### ACTION ITEM
The reply should hold only the lines from the one with "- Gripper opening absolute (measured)" to the one with "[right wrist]", both ends kept, exactly as they appear below, without any pictures.

[EXERCISE MATERIALS Boundary: Start]

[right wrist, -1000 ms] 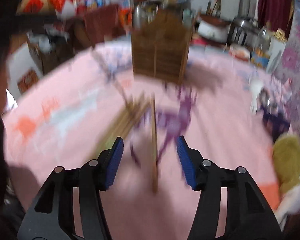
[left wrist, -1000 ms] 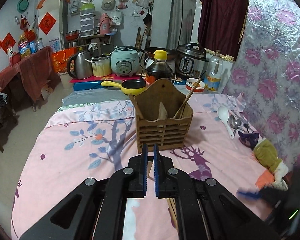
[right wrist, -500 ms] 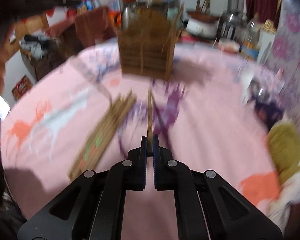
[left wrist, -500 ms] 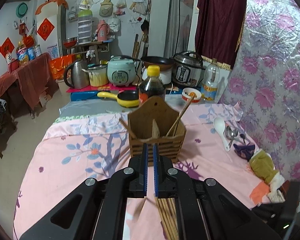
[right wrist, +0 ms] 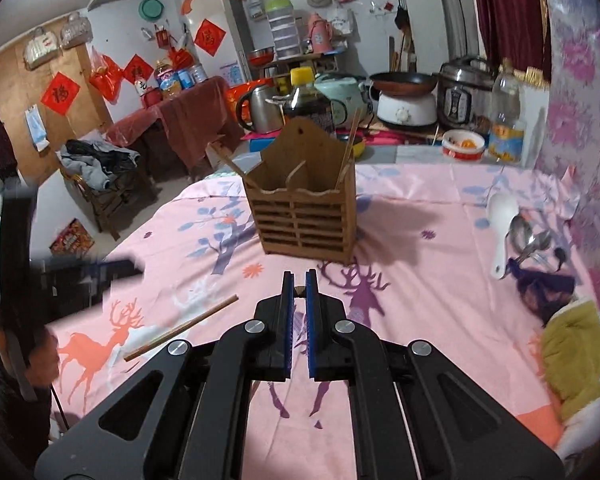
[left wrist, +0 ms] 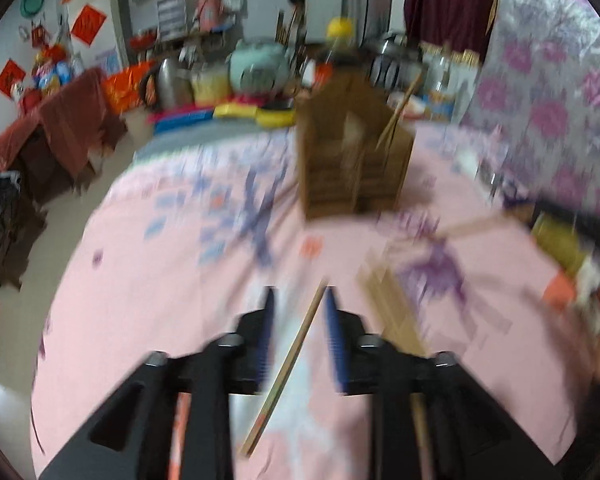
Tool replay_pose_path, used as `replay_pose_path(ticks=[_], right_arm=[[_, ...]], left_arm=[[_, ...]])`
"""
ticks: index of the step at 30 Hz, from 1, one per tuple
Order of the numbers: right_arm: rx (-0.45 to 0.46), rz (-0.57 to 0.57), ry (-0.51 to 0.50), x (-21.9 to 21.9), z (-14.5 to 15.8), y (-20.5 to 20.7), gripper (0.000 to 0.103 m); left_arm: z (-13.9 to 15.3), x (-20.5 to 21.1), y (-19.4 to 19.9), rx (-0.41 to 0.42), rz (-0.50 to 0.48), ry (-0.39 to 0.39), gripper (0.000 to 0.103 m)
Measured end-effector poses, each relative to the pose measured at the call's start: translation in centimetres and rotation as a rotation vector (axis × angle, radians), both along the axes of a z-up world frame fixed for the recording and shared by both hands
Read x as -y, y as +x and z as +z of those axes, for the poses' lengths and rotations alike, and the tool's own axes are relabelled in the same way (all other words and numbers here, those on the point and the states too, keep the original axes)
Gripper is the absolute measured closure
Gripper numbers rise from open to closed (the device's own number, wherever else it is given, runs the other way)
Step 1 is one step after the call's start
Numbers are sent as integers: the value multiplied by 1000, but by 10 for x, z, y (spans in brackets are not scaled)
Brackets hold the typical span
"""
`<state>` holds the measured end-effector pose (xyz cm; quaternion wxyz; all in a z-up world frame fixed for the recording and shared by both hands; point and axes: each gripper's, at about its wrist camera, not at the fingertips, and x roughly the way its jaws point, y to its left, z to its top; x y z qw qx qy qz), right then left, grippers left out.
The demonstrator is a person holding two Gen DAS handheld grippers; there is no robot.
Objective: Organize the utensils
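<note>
Wooden chopstick (left wrist: 296,356) between parted left claw (left wrist: 298,300); right claw (right wrist: 299,280) pinching chopstick end; no legible labels.

Black hand-held gripper (right wrist: 299,280), blue ribbed pads (right wrist: 287,320) (silver pivot screws), triangular frame cutouts

The caddy (right wrist: 305,204) is standing mid-table (right wrist: 420,320); a chopstick (right wrist: 180,334) is lying before it to the left, spoons (right wrist: 516,236) to its right, a bottle (right wrist: 306,98) behind it
</note>
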<state>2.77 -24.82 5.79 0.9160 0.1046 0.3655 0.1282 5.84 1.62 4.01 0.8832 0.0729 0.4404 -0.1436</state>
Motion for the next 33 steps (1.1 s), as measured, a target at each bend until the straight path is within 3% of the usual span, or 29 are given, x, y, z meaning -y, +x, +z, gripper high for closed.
replay_pose_path(ticks=[2,9,11,12,15,18,24,29,33], right_arm=[[-6,2,13,3,-5,2,96],[-18,-1,29,4,-10,0,96],[-17,-2,32,4,-10,0,96],[-18,-2,33,4,-11,0,96],[-18,-3,35,4,-11,-2,96],[-17,-10,42,5,-11,-2,96],[0,-29,33,7,2,2,96],[56,-40,10,4,35,12,96],[120,-47,21,1,63,24,96]], left_arm=[[-22,-15,-16,-28,1,28,60],[-82,-45,-44,-133,-29,46,60],[-89,-47,-46,-130,-32,49,67],[-88,-49,-47,-136,-35,40,88],[-87,-51,-49,-144,-45,8,96],[-71,-43,-47,-119,-43,-5,97],[8,-17,-24,39,-65,-43,97],[66,22,10,141,-91,-61,97],[94,52,39,164,-110,-87,97]])
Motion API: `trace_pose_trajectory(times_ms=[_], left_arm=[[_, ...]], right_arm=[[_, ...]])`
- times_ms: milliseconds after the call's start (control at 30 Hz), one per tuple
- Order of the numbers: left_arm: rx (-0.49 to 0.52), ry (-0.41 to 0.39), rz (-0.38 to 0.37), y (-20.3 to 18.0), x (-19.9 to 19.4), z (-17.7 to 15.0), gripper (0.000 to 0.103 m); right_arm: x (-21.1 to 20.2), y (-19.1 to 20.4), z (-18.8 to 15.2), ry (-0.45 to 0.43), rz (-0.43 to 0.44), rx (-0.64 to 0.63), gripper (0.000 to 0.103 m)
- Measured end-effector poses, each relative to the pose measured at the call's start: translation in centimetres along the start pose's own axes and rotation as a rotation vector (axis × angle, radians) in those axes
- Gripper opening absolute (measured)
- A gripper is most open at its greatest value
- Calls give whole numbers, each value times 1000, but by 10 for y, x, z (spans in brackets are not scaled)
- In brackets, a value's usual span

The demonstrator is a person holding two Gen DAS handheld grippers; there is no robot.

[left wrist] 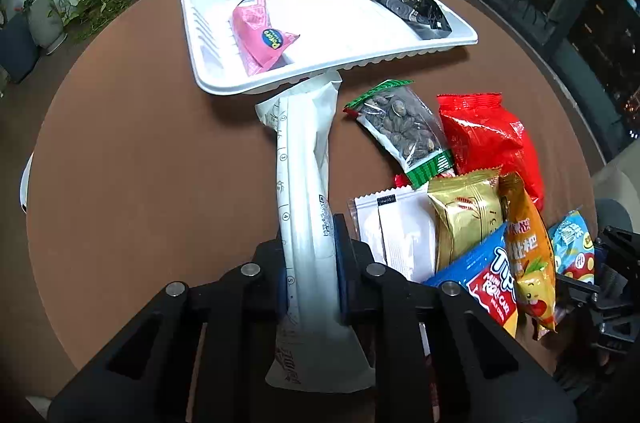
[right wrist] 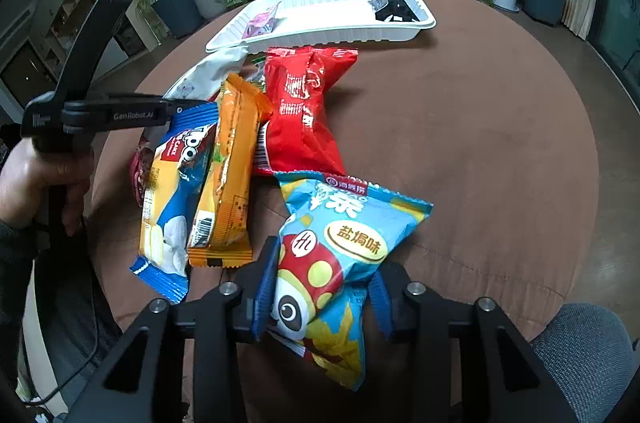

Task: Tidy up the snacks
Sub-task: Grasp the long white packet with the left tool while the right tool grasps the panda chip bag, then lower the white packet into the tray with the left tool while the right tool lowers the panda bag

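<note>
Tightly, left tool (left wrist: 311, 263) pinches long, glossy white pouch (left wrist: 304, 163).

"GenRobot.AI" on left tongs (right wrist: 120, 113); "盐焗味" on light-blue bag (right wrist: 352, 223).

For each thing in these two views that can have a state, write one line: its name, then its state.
White tray: on table, holds two packets.
Pink packet: in tray.
Black packet: in tray.
Long white packet: pinched by left gripper, far end under the tray's rim.
Light blue packet: between right gripper fingers.
Red bag: loose on table.
</note>
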State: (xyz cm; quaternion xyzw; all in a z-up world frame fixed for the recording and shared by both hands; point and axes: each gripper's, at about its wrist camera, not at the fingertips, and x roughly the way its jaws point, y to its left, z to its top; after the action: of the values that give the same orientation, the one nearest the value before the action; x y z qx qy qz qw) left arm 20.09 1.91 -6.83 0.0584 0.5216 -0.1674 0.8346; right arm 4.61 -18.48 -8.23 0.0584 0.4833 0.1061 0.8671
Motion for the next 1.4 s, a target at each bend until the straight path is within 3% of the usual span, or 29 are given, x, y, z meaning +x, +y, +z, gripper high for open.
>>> trace_pose_trajectory(times_ms=[733, 1000, 1200, 1400], left_arm=[[-163, -113, -106, 30, -42, -30, 15], [-225, -151, -169, 41, -60, -36, 15], [-270, -179, -193, 58, -66, -20, 15], [-278, -226, -177, 72, -77, 23, 15]], right_arm=[[-14, -13, 4, -26, 64, 58, 39], [-25, -46, 15, -59, 67, 127, 39], [-49, -97, 48, -144, -4, 187, 39], [-63, -131, 104, -231, -53, 184, 39]])
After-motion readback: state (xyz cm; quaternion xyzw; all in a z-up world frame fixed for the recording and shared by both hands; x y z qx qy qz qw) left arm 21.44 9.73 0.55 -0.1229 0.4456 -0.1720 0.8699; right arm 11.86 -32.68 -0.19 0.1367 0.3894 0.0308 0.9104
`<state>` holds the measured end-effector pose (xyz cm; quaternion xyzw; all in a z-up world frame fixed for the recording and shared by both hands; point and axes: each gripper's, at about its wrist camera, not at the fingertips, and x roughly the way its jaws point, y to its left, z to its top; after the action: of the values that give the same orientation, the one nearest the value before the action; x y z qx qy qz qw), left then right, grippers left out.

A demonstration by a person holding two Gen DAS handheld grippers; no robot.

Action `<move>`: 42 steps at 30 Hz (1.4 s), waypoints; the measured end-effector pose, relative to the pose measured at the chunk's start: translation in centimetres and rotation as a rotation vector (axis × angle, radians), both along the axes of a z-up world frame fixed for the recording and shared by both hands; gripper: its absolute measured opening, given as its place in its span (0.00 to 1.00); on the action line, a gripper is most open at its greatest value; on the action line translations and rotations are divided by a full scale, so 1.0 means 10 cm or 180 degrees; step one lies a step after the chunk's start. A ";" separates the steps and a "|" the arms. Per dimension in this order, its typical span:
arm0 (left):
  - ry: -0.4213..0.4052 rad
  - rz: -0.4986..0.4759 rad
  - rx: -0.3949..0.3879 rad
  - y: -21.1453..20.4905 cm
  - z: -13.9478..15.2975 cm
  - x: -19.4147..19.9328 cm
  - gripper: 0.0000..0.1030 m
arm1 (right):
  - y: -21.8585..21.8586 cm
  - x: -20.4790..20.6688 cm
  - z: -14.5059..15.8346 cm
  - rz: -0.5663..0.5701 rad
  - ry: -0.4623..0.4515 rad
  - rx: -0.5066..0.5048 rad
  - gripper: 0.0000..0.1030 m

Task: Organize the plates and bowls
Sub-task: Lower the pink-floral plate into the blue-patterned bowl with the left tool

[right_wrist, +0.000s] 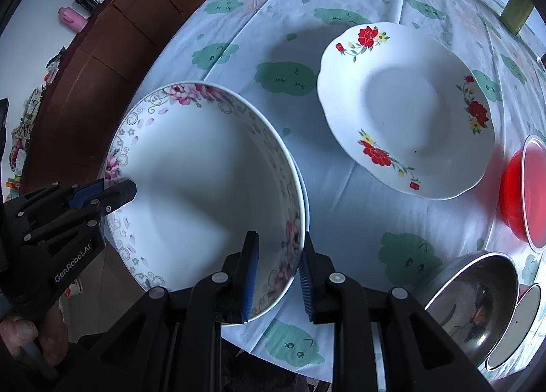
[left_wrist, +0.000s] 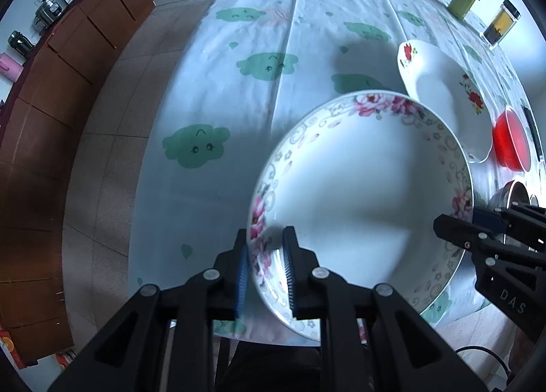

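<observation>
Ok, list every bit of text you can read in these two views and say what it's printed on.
"GenRobot.AI": on the body of the left gripper, seen from the right wrist view.
"DAS": on the body of the right gripper, seen from the left wrist view; it runs to the frame edge, possibly cut off.
Items on the wooden sideboard: too small to read.

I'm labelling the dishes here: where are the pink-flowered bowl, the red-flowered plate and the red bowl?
Pink-flowered bowl (right_wrist: 204, 187): right wrist view, white inner floor.
Red-flowered plate (right_wrist: 402, 108): right wrist view, central well.
Red bowl (right_wrist: 512, 194): right wrist view, outer side wall.
</observation>
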<state>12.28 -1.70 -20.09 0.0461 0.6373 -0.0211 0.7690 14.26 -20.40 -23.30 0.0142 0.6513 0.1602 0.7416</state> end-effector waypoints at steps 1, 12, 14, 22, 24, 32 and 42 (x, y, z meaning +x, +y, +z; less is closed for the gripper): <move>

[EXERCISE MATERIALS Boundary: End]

### WRITTEN ANSWER
- Gripper opening absolute (measured)
- A gripper is most open at its greatest value
- Calls give whole numbers, each value times 1000, but by 10 for y, x, z (spans in brackets are not scaled)
- In brackets, a value's usual span

The demonstrator is a person holding two Gen DAS handheld grippers; there is no robot.

[left wrist] 
[right wrist] 

The generated output is now complete.